Optimizing Signal Processing Algorithms for Image Recognition

A company in the computer vision industry can collaborate with a Signal Processing expert to optimize their image recognition algorithms. By leveraging advanced signal processing techniques, the expert can improve the accuracy and speed of image recognition systems, enabling the company to develop more efficient and reliable computer vision solutions.

Developing Advanced Signal Processing Techniques for Data Analysis

A data analytics company can partner with a Signal Processing researcher to develop advanced signal processing techniques for data analysis. These techniques can help the company extract valuable insights from complex datasets, identify patterns and trends, and make data-driven decisions. By leveraging the expertise of the researcher, the company can enhance their data analysis capabilities and gain a competitive advantage in the market.

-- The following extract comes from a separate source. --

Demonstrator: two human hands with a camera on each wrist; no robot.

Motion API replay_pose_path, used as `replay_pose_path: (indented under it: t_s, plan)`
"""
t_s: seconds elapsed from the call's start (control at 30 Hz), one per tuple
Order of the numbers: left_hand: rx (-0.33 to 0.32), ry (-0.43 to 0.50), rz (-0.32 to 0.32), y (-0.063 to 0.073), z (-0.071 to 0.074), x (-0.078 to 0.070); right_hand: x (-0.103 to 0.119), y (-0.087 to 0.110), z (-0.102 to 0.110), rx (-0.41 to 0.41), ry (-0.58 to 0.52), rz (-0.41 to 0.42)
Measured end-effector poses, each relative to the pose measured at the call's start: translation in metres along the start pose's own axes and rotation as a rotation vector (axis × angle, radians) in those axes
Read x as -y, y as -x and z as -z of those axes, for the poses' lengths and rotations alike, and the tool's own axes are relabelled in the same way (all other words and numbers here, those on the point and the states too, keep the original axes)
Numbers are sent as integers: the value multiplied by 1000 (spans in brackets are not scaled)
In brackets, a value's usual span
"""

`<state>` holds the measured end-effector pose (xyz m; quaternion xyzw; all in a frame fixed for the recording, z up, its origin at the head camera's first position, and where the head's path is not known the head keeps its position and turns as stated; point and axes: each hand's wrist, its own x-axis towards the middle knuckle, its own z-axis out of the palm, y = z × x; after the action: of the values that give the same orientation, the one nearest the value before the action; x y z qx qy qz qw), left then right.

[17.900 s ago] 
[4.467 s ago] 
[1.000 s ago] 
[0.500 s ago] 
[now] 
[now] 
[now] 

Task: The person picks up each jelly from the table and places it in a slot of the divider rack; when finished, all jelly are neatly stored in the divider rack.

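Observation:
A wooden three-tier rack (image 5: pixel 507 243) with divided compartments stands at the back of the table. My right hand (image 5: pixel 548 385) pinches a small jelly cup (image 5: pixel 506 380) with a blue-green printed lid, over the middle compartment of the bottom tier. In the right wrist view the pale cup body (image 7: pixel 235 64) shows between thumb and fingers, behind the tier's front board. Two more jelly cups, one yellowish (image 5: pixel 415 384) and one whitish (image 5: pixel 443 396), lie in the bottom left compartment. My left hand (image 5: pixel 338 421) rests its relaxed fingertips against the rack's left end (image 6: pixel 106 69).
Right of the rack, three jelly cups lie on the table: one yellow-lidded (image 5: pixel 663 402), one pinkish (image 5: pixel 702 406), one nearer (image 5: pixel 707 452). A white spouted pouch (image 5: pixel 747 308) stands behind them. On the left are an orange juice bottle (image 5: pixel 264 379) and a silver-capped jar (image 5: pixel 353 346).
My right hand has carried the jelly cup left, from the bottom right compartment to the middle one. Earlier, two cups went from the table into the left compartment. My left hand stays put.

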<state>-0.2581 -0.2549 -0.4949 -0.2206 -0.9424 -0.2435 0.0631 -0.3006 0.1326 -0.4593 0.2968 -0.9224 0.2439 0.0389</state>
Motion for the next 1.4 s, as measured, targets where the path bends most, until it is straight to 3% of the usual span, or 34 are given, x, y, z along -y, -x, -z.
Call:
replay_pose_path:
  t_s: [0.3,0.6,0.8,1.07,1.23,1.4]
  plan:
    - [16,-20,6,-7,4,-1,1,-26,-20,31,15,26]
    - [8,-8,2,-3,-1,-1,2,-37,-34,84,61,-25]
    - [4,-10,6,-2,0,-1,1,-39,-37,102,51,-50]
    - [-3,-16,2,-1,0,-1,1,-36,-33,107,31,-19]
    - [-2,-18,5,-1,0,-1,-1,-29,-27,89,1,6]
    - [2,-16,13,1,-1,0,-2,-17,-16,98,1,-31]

Designing Efficient Communication Systems

A telecommunications company can collaborate with a Signal Processing expert to design efficient communication systems. The expert can develop signal processing algorithms and protocols that optimize data transmission, reduce noise and interference, and improve overall system performance. By working with the researcher, the company can enhance the reliability and efficiency of their communication networks, leading to improved customer satisfaction and business growth.

Advancing Biomedical Signal Processing

A healthcare technology company can partner with a Signal Processing specialist to advance biomedical signal processing techniques. The researcher can develop algorithms and methods for analyzing physiological signals, such as ECG and EEG, to detect abnormalities, monitor patient health, and improve medical diagnosis. By collaborating with the expert, the company can enhance their healthcare solutions and contribute to the development of innovative medical technologies.

Improving Radar and Sonar Systems

A defense contractor can collaborate with a Signal Processing researcher to improve radar and sonar systems. The expert can develop signal processing algorithms that enhance target detection, tracking, and classification capabilities, improving the performance and accuracy of these systems. By leveraging the expertise of the researcher, the company can strengthen their defense technologies and gain a competitive edge in the market.